Le passerelle, i servizi fotografici e la danza sono la passione di Carmina, che in occasione di un concorso di bellezza si aggiudica la fascia di Miss Sorriso. «L’ho dedicata a tutte le persone affette da FC e segnate da cicatrici che nascondono, proprio come facevo io. Vergognarsi della malattia è vergognarsi di se stessi. Non bisogna nascondersi. Sono tre anni che peggioro. Molte cose che facevo con tranquillità ora le faccio con difficoltà o non le faccio affatto. Qualche volta ho paura. Per la prima volta quest’estate mi hanno sottoposta a ossigenoterapia. La fibrosi cistica ti limita piano piano: inizia a negarti un bagno la sera con gli amici o un’uscita in un sabato di pioggia per evitare infreddature, fino a ridurti alla fame di aria e di vita. Tra le cose odiose che impone c’è che tra pazienti non possiamo frequentarci perché rischiamo di contagiarci. La fibrosi cistica resta nascosta nelle stanze in cui ci curiamo, le panic room. Il mio comodino è pieno di medicinali e di apparecchi per le terapie. Magari si potesse guarire con le caramelle. Soltanto i progressi della ricerca scientifica ci potranno salvare».

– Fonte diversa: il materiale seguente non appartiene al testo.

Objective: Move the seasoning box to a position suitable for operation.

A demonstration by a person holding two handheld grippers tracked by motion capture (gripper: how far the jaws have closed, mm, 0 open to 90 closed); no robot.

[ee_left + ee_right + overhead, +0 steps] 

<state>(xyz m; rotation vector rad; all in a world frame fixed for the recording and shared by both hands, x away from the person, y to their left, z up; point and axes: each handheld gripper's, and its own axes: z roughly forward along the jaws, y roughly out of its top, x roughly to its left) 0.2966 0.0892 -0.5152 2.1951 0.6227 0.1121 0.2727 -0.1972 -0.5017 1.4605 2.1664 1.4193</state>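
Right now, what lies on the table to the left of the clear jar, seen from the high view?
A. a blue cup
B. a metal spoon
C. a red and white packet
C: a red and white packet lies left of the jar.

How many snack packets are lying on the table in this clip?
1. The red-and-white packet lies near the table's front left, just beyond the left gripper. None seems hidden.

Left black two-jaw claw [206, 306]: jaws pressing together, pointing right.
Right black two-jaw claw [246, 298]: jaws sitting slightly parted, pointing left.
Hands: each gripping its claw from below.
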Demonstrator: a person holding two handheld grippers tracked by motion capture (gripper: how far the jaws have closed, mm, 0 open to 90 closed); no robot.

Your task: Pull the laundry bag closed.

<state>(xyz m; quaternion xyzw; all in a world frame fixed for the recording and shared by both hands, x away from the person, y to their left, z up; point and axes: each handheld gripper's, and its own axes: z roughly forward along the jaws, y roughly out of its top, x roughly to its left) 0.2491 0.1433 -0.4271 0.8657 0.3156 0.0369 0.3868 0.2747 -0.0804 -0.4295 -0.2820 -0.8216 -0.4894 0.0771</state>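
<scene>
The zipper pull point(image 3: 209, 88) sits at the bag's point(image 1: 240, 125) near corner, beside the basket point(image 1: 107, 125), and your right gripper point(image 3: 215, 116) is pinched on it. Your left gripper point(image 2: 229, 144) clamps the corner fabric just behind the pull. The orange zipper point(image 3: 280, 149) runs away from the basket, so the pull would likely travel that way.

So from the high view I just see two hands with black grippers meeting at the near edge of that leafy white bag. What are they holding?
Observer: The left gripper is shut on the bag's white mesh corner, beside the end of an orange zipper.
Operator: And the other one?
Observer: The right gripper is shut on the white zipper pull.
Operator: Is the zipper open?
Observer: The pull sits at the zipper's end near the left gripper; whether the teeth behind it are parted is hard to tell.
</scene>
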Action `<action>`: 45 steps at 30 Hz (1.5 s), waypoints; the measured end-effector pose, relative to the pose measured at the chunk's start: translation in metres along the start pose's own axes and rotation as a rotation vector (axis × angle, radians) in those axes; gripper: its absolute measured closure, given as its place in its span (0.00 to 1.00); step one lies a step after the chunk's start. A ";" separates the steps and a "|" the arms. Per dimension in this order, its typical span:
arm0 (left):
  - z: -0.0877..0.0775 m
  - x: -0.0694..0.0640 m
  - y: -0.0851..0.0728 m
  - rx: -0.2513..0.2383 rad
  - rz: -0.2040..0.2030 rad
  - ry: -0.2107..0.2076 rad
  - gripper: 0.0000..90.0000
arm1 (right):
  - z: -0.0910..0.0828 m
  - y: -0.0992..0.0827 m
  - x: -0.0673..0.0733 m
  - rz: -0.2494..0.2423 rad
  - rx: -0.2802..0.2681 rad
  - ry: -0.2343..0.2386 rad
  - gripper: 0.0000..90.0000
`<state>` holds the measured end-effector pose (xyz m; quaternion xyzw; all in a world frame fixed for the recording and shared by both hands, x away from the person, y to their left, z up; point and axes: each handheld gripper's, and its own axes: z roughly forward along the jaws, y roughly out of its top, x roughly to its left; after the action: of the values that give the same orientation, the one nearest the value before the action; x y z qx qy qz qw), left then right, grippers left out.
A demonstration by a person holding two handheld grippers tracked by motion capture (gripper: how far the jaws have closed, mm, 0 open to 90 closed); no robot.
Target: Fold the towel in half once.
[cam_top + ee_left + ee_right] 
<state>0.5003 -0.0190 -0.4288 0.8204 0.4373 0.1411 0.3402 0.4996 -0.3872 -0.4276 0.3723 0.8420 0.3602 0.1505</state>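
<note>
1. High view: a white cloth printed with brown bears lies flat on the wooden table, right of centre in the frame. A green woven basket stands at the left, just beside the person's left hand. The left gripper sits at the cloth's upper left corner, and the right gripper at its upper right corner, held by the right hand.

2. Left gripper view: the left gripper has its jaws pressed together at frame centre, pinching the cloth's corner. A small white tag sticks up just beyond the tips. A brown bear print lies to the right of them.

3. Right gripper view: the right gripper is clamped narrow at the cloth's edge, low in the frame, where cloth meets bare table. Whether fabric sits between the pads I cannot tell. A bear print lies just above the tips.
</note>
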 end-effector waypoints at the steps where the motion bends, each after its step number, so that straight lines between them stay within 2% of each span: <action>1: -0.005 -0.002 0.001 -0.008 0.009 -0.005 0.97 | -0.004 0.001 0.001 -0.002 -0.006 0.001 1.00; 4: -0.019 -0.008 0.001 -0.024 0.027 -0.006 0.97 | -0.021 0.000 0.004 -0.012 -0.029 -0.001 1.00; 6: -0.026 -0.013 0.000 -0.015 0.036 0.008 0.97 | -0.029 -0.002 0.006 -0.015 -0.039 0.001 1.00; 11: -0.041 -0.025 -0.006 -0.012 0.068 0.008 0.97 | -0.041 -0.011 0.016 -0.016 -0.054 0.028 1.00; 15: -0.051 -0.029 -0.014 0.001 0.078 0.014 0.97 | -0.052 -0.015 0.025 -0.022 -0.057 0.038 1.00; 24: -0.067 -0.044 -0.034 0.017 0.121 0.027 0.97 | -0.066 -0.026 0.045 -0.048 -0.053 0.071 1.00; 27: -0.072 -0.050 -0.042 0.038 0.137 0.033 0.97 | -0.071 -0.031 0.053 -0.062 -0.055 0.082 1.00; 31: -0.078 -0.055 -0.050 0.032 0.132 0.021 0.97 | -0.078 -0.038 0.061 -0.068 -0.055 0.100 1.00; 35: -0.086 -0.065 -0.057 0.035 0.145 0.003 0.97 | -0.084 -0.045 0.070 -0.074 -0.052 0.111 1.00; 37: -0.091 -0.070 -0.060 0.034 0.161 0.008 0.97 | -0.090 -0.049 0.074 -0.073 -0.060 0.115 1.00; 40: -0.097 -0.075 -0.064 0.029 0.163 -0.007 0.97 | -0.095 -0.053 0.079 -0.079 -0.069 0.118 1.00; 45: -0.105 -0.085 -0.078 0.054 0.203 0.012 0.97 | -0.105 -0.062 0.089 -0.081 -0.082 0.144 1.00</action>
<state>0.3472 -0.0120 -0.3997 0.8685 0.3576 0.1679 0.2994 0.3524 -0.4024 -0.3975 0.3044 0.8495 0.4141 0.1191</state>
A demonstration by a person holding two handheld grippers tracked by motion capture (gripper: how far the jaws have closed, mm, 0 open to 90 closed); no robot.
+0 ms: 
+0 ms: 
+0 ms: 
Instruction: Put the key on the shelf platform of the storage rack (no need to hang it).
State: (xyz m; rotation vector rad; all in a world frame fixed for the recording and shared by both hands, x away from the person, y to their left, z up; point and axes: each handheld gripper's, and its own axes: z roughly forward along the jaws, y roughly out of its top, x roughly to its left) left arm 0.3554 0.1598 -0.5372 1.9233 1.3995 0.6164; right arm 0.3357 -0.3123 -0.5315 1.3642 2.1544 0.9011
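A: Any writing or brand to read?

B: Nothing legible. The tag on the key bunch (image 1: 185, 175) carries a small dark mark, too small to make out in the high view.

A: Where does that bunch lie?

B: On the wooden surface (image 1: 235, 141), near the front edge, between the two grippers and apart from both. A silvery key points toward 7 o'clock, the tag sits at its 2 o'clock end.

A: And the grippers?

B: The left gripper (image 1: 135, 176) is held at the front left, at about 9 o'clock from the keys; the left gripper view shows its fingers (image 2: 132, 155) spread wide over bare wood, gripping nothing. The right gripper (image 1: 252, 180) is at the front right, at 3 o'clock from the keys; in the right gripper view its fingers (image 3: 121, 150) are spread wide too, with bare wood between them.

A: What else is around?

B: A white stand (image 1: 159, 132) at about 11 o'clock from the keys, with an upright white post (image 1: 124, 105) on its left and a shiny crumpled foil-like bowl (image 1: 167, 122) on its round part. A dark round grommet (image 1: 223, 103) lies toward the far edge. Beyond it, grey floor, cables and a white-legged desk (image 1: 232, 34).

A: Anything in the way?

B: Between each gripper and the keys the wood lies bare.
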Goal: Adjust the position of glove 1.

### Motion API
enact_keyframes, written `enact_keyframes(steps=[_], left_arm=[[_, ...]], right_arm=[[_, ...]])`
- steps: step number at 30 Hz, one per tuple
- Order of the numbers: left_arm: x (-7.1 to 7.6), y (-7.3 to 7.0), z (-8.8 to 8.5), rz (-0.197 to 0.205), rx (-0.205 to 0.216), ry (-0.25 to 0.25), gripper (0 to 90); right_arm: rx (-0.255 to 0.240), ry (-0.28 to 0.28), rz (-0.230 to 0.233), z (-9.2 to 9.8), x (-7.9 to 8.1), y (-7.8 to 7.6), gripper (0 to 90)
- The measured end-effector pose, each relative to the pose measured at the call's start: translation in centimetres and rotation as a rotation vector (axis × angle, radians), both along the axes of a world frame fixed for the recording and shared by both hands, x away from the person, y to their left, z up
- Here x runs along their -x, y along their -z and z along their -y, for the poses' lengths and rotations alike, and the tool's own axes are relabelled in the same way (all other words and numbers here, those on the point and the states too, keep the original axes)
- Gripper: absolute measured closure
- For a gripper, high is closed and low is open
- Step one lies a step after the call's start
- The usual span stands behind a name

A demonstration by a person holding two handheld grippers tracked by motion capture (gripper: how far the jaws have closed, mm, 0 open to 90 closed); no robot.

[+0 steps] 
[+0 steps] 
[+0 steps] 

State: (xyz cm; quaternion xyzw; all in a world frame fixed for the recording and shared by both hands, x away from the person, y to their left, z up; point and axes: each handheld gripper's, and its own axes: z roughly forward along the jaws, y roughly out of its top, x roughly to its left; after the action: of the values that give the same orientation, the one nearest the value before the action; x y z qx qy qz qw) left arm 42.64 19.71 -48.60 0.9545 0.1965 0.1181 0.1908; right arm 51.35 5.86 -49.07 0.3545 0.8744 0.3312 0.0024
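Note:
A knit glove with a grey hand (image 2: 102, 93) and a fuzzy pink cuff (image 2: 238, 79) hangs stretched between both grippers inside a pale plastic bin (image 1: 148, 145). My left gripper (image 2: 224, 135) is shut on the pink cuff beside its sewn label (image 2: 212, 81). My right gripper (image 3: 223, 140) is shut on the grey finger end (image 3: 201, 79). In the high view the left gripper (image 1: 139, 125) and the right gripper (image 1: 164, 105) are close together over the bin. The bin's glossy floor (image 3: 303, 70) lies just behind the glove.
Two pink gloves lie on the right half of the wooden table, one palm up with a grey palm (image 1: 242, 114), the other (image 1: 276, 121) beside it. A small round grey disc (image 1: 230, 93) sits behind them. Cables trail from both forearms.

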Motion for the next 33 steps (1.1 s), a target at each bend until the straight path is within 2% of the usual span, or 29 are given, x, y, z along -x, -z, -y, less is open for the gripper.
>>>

Carmina danzava. Prima i problemi alle ossa poi quelli ai polmoni glielo hanno impedito. «Ci ho provato e riprovato negli ultimi due anni a riprendere a danzare, ma non ci riesco più. Ogni volta che vedo quelle scarpette, che ne sento il profumo, sento il cuore battere forte e le lacrime mi rigano il viso. La danza è amore, gioia, sacrificio e dolore. Vorrei spiccare un balzo e restare sospesa nell’aria come in un ballon o in un grand jeté, sfidare la gravità, volare, respirando a pieni polmoni senza pesi che me lo impediscano. Vorrei dimenticarmi della fibrosi cistica, ma la sento in ogni colpo di tosse». Quest’anno compirò 18 anni: con i tatuaggi inizierò a scrivere la mia storia sulla pelle. Il primo saranno due parole: just breath. L’inizio di tutto».